Aujourd’hui, le père Ronildo travaille à la paroisse Saint-Paul à Cascavel, dans l’État du Paraná, mais il a déjà été en mission au Mozambique, au Mexique, à Rio de Janeiro et à Roraima.
« J’ai fait mon noviciat en Colombie et mes études de théologie en Espagne. Je suis ensuite parti au Mozambique où j’ai effectué deux ans de stage pastoral. De retour au Brésil, j’ai poursuivi mes études de théologie au séminaire Padre Bisio de São Paulo jusqu’à mon ordination », explique le religieux qui a prononcé ses vœux perpétuels en octobre 1999. Après avoir rencontré les missionnaires de la Consolata, son rêve était de travailler en Afrique. « J’ai eu l’occasion de passer deux ans à Cuamba, dans la province de Niassa, au nord du Mozambique, avec un collègue, Carlos Caxide, et le père Salvatore Forner. Ce fut une expérience inoubliable. J’ai également eu l’occasion de rencontrer le père Giuseppe Frizzi à Maua (un missionnaire italien qui s’est consacré à l’étude de la culture du peuple Macua dans le cadre d’un projet d’inculturation de l’Évangile).
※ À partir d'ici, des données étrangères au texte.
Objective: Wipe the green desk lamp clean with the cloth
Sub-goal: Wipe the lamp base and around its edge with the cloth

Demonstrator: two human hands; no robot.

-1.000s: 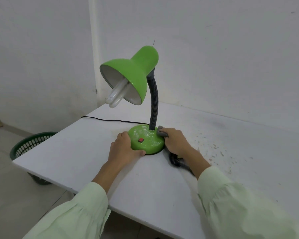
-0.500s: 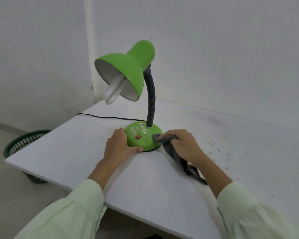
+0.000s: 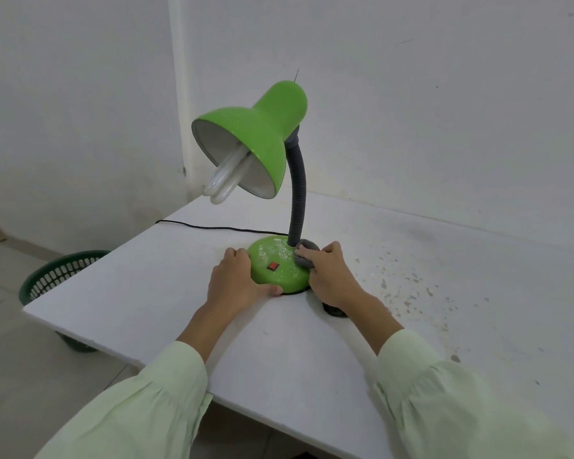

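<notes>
The lamp stands on the surface. My left hand curls its fingers round the base. My right hand grips the cloth beside the neck. The base is partly wiped and speckled; I judge the neck and shade undone.

Soft, even light fills the frame, laying faint shadows on the white surface around the green desk lamp, small bright glints on its base, wide-angle bending toward the edges, and slightly blurred sleeves along the bottom.
</notes>
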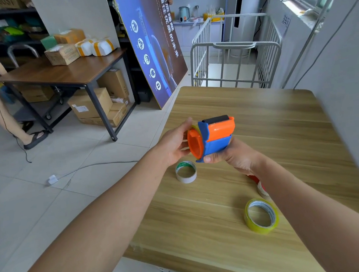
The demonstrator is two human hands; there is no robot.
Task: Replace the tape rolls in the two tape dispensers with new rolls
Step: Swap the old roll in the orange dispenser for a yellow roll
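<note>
Right hand [231, 157]: curled round the blue grip of the tape dispenser [216, 136], holding it in the air above the counter [260, 116].
Tape dispenser: blue body, orange cover and orange hub, black roller on top; no brand shows on it.
Left hand [175, 145]: thumb over the top and fingers underneath, pinching the rim of the yellowish roll [195, 128] at the orange hub.
Yellowish roll: only a thin edge shows between the left hand and the hub; how far it sits on the hub cannot be told.
Empty core [186, 171]: white cardboard ring on the counter just below the dispenser, with green printing inside that is too small to read.
Yellow tape roll [261, 216]: lies flat on the counter near the right forearm; the small print on its inner ring is unreadable.
Red and white item [261, 188]: mostly hidden under the right forearm; what it is cannot be told.
Poster [155, 45]: leans on its side against the wall; large white characters appear to read 优感睡眠 通往优质的未来, with a row of round icons.
Dark table [67, 70]: carries taped cartons; their labels are illegible.
</note>
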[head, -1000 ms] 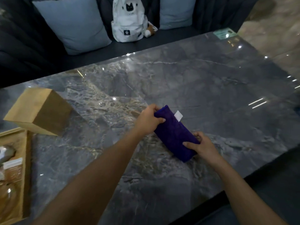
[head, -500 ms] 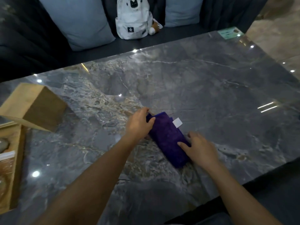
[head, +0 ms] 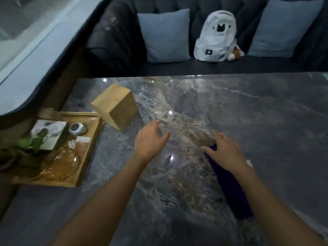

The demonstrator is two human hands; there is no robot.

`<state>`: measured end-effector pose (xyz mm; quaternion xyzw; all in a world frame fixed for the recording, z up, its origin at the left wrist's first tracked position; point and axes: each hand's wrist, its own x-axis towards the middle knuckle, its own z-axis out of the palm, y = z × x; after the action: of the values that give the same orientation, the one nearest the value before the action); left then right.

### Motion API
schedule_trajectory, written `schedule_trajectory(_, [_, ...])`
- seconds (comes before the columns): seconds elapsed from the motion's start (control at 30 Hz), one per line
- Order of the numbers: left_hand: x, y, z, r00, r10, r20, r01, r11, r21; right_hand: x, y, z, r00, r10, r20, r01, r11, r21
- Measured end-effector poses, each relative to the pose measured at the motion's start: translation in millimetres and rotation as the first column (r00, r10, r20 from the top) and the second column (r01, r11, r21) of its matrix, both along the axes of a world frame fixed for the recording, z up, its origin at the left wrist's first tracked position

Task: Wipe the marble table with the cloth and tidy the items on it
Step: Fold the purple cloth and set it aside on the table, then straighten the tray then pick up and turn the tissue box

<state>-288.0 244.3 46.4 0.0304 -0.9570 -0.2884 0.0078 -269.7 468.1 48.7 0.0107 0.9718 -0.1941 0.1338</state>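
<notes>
A folded dark purple cloth (head: pixel 230 189) lies on the grey marble table (head: pixel 257 121), right of centre, partly under my right arm. My right hand (head: pixel 225 153) rests flat on the cloth's far end, fingers spread. Over the bare marble to the left of the cloth, my left hand (head: pixel 150 141) hovers with its fingers apart and nothing in it. A wooden box (head: pixel 115 106) stands tilted on the table beyond my left hand. A wooden tray (head: pixel 87 153) at the left edge holds a glass teapot (head: pixel 60 164), a small silver object (head: pixel 77 128) and a picture card (head: pixel 48 134).
A dark sofa (head: pixel 177 68) runs along the table's far side with two pale blue cushions (head: pixel 165 34) and a white backpack (head: pixel 216 36). Green leaves (head: pixel 30 142) overlap the tray's left part. A pale ledge (head: pixel 35 47) lies at the far left.
My left hand has let go of the cloth and moved left over the marble. The view has swung left, bringing the tray and box into fuller sight. My right hand stays on the cloth.
</notes>
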Motion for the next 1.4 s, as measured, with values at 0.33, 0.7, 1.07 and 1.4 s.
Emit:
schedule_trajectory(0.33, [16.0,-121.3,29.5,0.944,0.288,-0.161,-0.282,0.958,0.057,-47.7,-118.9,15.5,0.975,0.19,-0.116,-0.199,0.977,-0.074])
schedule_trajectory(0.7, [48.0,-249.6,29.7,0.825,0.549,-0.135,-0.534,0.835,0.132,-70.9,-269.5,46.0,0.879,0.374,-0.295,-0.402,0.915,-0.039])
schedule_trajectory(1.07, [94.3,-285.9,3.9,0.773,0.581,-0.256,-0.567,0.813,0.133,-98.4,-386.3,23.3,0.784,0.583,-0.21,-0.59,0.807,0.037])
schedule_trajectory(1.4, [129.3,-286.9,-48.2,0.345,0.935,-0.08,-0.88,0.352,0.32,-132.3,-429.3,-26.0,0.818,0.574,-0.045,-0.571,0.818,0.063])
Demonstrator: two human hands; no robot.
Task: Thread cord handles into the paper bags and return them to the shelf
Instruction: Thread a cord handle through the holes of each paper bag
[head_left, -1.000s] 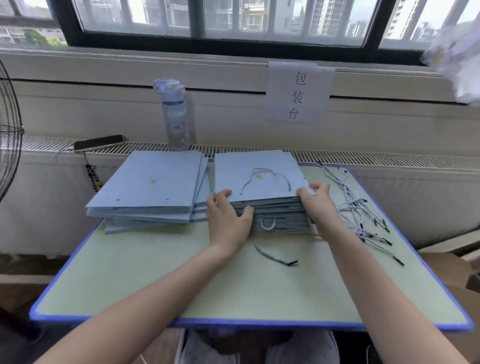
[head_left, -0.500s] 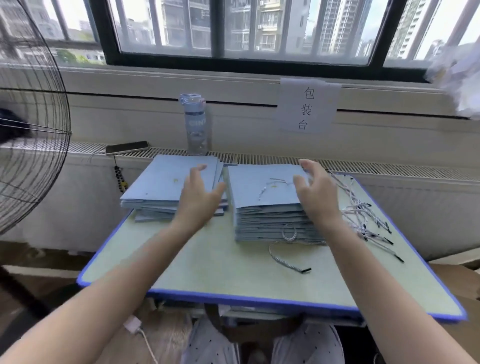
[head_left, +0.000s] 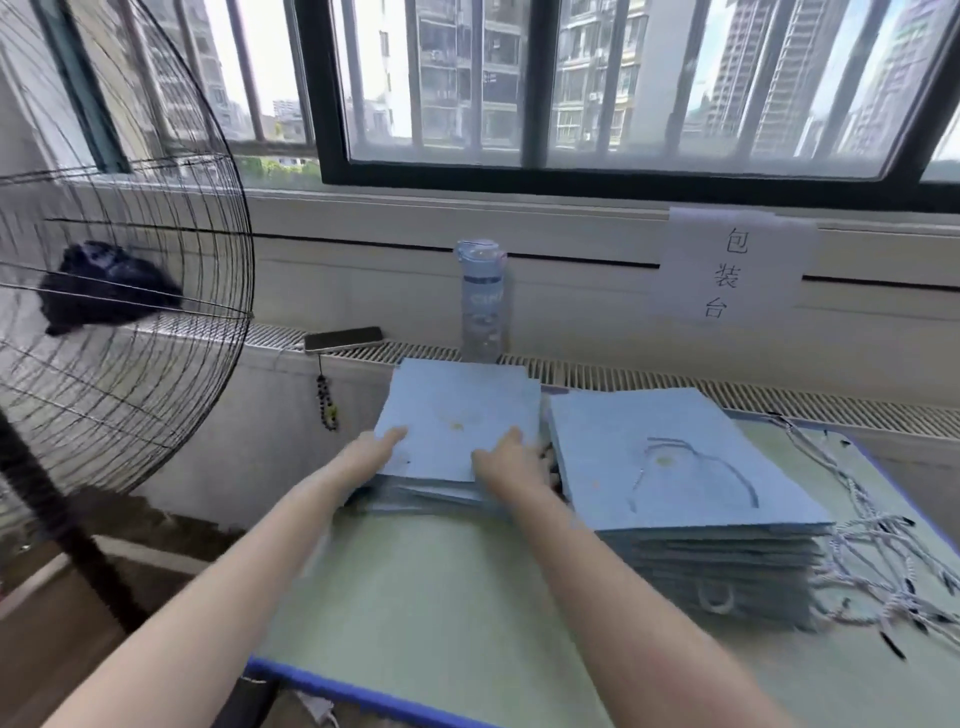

Mon rêve était de retourner un jour en Afrique, ce qui ne s’est jamais réalisé, mais je continue à en rêver », révèle le prêtre.
Après son ordination, le père Ronildo est allé travailler à Roraima, à la mission de Surumu, dans le territoire indigène Raposa Serra do Sol (TIRSS), à un moment très critique en raison de la lutte pour l’homologation des terres et l’expulsion des « fazendeiros » envahisseurs. « L’homologation a eu lieu en 2005. La mission a été envahie et détruite par certains fazendeiros et par certains leaders indigènes (cooptés) et politiciens de la région. J’ai été kidnappé avec deux collègues, le frère Juan Carlos, espagnol, aujourd’hui décédé, et le père colombien César Avellaneda », se souvient le père Ronildo.

Il est ensuite parti travailler à Rio de Janeiro, dans la favela Mangueira, quartier Benfica, à la paroisse de N. S. Consolata, et en 2008, il a été envoyé au Mexique pour faire partie du premier groupe de missionnaires de la Consolata dans ce pays. « Ce fut une expérience enrichissante mais aussi difficile, car cela signifiait commencer une mission dans un nouveau pays », commente-t-il. Il y a passé sept ans. En 2015, il est rentré au Brésil et a travaillé pendant six ans à la paroisse de la Sainte Trinité à Feira de Santana, Bahia, une région où l’Institut était présent depuis 1985. Aujourd’hui, alors qu’il célèbre son 25e anniversaire d’ordination, le père Ronildo est missionnaire à la paroisse Saint-Paul à Cascavel (PR).
« Je veux remercier Dieu de m’avoir accordé cette pause après 25 ans de travail dans la mission, pour évaluer le chemin parcouru. Je veux aussi regarder vers l’avenir avec espoir et le désir de continuer à servir l’Institut, la mission et Jésus-Christ. Il a encore beaucoup à nous demander et il veut que nous soyons des personnes capables de donner notre vie ; nous, les personnes d’âge mûr, avons encore beaucoup à offrir. Je demande donc vos prières et que d’autres personnes puissent ressentir le désir de servir le Seigneur. Parfois, les gens sont prisonniers de leur culture, de leur famille, de leur réalité, et ne regardent pas au-delà ou vers d’autres possibilités que Dieu offre. Le monde est beaucoup plus grand que nos vies et l’endroit où nous nous trouvons. Nous pouvons gagner beaucoup en découvrant d’autres cultures, d’autres langues, d’autres personnes… Mon espoir est de pouvoir encore apporter beaucoup à la mission, même si ce n’est pas facile, mais Dieu compte sur nous », conclut-il.
* Père Jaime C. Patias, IMC, Bureau de la communication.